Bu hastalıkların "isim babası" APA kısaltmasıyla bilinen Amerikan Psikiyatri Derneği.
Bu dernek 1952 yılından beri bir el kitabı yayınlıyor ve ruhsal hastalıkların teşhis ve tedavisi ile ilgili bilgileri dünyanın dört bir yanındaki meslektaşlarına "saçıyor"!
"Akıl Bozukluklarının Tanısal ve İstatistiki El Kitabı" isimli bu rehber, APA tarafından tayin edilen komiteler tarafından hazırlanıyor.
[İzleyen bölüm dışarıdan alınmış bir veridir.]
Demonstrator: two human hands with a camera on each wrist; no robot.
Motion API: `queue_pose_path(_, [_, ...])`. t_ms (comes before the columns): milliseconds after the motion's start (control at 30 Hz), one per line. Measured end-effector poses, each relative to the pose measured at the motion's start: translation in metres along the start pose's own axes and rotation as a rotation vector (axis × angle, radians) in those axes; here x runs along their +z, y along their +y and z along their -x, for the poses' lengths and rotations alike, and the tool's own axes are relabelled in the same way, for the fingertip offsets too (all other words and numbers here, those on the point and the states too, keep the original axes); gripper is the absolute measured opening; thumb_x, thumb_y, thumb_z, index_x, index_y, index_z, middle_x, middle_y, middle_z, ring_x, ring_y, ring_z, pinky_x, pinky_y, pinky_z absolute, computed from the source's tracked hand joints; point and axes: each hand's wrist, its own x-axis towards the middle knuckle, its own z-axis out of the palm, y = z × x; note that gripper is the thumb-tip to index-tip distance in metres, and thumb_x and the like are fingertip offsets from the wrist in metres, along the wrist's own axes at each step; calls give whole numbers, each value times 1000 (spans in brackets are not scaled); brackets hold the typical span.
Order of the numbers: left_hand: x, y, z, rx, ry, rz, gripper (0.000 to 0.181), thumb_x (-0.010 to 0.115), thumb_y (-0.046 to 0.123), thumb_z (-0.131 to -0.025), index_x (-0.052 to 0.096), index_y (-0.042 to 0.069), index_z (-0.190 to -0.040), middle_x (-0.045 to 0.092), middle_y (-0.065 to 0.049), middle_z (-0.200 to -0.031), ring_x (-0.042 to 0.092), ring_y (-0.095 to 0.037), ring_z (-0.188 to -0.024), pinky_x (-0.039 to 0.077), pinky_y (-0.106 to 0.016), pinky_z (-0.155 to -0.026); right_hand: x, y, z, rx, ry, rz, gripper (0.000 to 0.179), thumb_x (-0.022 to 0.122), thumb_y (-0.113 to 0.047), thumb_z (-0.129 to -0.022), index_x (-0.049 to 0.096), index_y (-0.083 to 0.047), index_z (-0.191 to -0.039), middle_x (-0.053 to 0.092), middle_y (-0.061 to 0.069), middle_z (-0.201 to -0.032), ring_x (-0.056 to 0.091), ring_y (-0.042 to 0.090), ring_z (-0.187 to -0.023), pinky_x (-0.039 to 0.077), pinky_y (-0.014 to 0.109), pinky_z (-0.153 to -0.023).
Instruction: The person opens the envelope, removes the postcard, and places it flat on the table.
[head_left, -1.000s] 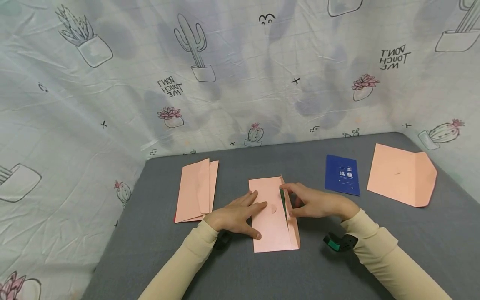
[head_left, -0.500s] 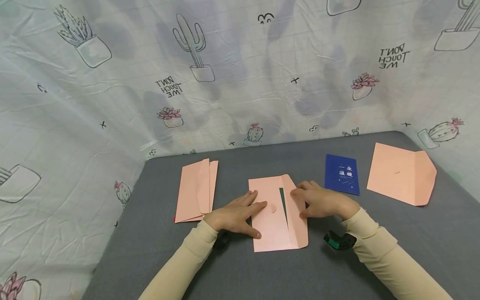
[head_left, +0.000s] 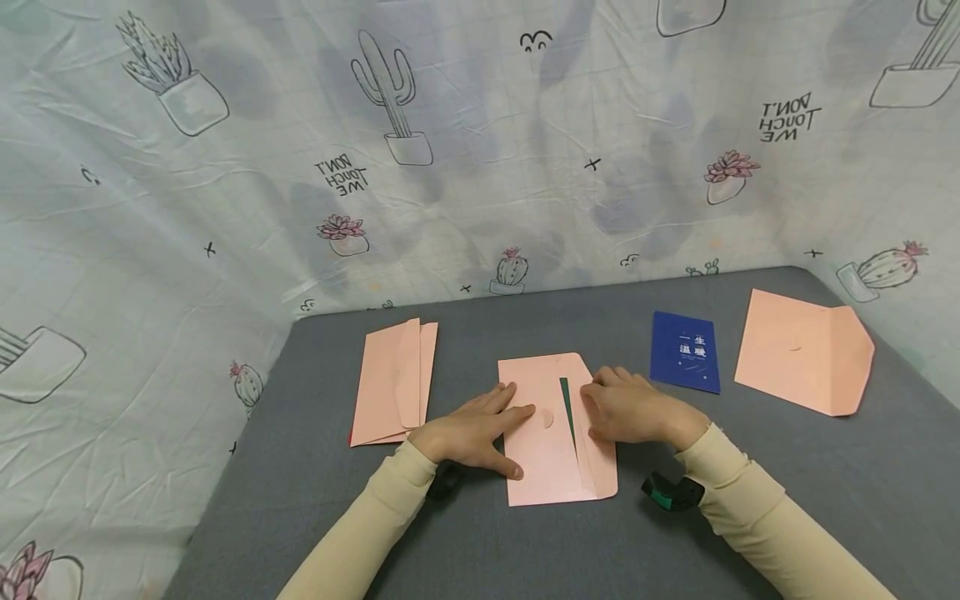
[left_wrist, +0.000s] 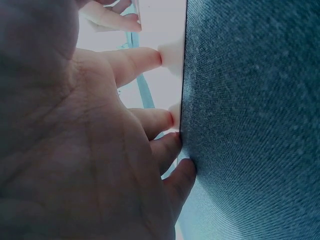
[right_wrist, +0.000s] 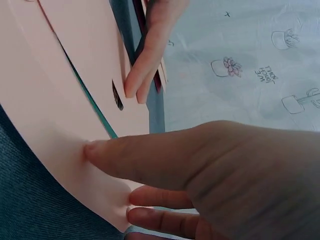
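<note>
A pink envelope (head_left: 538, 467) lies on the grey table, its flap (head_left: 600, 471) folded out to the right. Through a narrow slit beside the flap shows a dark green strip (head_left: 567, 410). My left hand (head_left: 472, 427) rests on the envelope's left side with fingers spread, holding it down. On the flap is my right hand (head_left: 637, 408); in the right wrist view its thumb (right_wrist: 107, 152) and fingertips press the pink paper. The left wrist view has the left fingers (left_wrist: 145, 60) touching the envelope near its edge.
Two or more pink envelopes (head_left: 386, 383) lie overlapped at the left, a bit of red at their lower corner. A blue card (head_left: 684, 350) with white characters and another pink envelope (head_left: 783, 350) lie at the right. A printed cloth (head_left: 465, 167) walls the table.
The flap, half raised a second ago, has swung right and now lies out flat. My right hand followed it right, then shifted slightly left onto it. The left hand has stayed in place.
</note>
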Motion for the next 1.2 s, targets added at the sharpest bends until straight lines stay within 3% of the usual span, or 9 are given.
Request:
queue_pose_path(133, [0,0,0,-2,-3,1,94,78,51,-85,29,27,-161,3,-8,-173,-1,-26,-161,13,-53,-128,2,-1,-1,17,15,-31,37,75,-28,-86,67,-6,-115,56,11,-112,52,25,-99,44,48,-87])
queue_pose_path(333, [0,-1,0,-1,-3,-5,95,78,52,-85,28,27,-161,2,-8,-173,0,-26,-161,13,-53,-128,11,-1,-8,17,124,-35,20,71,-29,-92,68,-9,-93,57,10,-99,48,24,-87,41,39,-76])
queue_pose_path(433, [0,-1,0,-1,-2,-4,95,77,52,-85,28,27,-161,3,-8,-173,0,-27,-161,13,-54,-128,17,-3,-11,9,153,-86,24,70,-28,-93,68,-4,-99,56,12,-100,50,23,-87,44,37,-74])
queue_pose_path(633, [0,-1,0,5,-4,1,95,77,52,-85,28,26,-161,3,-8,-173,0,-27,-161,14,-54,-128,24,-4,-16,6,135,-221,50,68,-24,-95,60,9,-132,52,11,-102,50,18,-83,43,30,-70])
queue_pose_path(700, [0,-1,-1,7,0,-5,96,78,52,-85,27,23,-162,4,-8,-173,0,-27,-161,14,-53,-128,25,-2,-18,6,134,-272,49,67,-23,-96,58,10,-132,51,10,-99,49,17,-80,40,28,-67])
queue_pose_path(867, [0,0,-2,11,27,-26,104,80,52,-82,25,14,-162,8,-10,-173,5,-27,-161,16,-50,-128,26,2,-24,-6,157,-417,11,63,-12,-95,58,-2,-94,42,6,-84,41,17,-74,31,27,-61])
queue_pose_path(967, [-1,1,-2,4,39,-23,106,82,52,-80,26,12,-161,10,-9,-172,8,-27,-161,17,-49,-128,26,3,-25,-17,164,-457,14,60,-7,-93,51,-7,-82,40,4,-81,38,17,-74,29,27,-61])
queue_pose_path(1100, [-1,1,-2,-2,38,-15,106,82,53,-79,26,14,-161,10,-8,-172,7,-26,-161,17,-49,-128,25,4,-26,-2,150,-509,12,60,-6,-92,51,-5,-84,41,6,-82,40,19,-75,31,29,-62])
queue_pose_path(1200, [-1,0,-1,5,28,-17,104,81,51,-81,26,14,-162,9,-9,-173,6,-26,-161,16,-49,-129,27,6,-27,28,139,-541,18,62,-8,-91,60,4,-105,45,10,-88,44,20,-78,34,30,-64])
Komitelere seçilenlerin önemli psikiyatr hekimler olduğunu da belirteyim. Bunlar düzenli toplanıyorlar, araştırmalara, hekimlerin deneyimlerine filan bakıp yeni yeni ruh hastalıkları icat ediyorlar.
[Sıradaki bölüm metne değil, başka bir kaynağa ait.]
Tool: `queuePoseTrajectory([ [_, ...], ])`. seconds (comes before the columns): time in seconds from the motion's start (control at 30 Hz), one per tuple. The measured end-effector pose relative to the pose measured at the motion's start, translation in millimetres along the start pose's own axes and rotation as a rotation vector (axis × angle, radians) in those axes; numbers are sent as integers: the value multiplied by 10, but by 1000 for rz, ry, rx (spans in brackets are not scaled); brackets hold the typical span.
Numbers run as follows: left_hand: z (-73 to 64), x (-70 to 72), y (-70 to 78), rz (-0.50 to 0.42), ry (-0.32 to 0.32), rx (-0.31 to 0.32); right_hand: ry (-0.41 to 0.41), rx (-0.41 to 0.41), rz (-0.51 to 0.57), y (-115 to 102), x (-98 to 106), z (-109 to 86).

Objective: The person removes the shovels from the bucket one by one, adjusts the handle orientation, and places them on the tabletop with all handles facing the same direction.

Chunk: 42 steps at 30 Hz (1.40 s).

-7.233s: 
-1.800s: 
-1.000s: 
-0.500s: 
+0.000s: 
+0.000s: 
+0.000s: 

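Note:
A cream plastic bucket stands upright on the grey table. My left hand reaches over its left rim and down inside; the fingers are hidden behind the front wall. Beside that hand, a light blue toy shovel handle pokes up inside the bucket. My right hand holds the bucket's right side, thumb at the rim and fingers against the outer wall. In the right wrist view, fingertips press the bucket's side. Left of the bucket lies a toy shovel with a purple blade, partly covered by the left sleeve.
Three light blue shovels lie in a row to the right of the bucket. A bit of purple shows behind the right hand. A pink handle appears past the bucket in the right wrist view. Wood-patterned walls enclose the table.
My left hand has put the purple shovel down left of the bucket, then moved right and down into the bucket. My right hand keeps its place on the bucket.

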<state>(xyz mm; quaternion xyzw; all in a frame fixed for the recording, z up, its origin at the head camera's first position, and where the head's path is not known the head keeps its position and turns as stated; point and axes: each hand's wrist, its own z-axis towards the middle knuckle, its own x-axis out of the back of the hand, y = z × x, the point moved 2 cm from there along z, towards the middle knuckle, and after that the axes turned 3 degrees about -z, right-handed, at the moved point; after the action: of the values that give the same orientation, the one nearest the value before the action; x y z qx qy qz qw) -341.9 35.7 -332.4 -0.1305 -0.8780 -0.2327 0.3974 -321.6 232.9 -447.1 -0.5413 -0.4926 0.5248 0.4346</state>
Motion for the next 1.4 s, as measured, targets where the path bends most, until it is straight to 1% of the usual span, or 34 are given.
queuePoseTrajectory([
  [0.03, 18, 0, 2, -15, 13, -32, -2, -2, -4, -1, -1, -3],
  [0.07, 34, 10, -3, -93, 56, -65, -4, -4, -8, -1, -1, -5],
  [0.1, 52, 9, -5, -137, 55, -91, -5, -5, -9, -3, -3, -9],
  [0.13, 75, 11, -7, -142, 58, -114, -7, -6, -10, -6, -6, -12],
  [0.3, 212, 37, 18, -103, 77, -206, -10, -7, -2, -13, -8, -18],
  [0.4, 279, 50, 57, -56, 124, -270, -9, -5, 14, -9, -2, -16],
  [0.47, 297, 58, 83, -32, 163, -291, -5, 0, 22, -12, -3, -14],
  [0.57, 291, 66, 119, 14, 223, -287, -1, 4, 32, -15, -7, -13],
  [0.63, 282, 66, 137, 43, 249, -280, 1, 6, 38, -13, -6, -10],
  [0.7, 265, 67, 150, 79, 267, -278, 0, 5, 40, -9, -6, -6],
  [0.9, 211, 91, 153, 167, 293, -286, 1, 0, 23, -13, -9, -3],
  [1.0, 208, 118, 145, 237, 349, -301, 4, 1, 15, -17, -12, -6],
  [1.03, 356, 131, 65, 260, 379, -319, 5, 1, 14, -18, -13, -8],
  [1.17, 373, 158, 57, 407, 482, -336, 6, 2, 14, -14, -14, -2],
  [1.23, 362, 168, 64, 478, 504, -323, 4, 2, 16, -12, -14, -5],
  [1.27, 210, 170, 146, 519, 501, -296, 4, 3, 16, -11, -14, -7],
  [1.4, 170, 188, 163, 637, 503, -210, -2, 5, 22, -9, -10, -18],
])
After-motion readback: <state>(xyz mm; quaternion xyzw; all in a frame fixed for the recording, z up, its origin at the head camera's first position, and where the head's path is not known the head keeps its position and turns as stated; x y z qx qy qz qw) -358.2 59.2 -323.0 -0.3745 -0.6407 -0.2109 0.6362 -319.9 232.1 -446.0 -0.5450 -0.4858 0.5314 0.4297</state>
Sözünü ettiğim kitabın 1968 baskısında 182 ruh hastalığı tanımlanmıştı. 1980’de ruh hastalıklarının sayısı 265’e ulaştı. Dünya durduğu yerde durmuyor tabii, 2000 yılında 365 rakamını gördük.
Rabbim verdikçe veriyor bu günlerde 400’ü aşmış bile olabiliriz.
"Normal" bir insan sayılmanın giderek daha zorlaşacağının bir işareti bu.
Zaten Kazancakis’in muhteşem kahramanı Aleksi Zorba ne diyordu: "Her insanın kendi deliliği vardır; bana öyle geliyor ki en büyük delilik, bir deliliğe sahip olmamaktır."
Ben kendimi "son derece normal" buluyorum ama yakınlarıma bakarsanız, sözünü ettiğim kitaptaki "bozukluklardan" bende olanların sayısı iki elin parmaklarına rahatça ulaşabiliyor.
Dipsomaniden tutun da huzursuz parmak sendromuna kadar! Hayır, huzursuz bacak ya da bağırsak değil, benimkisi huzursuz parmak!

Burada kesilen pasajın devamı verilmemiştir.